Lithuanian President hopes for even more support from NATO and the U.S.
Lithuanian President Dalia Grybauskaitė announced during the Munich Security Conference that her country expects even broader military assistance from the United States to further strengthen NATO's eastern flank. The President made the statement on Saturday, February 18 during a meeting of the leaders of the three Baltic States with U.S. Vice President Mike Pence.
Grybauskaitė stressed at the end of the meeting, in an interview to Agence France-Presse (AFP), that it is important to bear in mind that NATO and U.S. forces are concentrated mainly in Western Europe, rather than on the eastern borders, which in the meantime are the most at risk. She spoke in favor of the need to speed up the decision-making process within the framework of the North Atlantic Alliance.
"Without the support of the American air defense system, we will not be fully protected", said the President of Lithuania in the AFP interview. In her opinion, the decisions adopted at the July summit of NATO are no longer sufficient.
At the NATO summit in Warsaw in July 2016, members decided to expand the military presence of NATO in Latvia, Lithuania, Estonia and Poland, placing a battalion of up to 1,000 soldiers in each of these countries.
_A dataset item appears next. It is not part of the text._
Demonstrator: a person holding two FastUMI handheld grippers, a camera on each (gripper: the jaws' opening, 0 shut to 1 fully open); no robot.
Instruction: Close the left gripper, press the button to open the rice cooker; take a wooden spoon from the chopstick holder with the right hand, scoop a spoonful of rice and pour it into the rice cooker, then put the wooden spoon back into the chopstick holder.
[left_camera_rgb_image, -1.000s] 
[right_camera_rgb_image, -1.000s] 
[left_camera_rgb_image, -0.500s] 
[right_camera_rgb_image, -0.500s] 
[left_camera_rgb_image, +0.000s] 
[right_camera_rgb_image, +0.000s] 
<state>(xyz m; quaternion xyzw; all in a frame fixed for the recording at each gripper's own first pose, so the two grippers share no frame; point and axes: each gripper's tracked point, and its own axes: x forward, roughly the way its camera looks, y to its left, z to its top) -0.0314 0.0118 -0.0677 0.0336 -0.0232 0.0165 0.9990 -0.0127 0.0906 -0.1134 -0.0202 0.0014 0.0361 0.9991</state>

As part of this decision, the United States will send a military contingent to Poland in April, whose personnel will consist of approximately 1,000 soldiers and officers. As reported by the Wiesbaden-based U.S. Army headquarters in Europe during the evening of February 18, the new contingent will be placed in the area of Orzysz in northeastern Poland. In Lithuania, NATO has already deployed a battalion under the command of the Bundeswehr.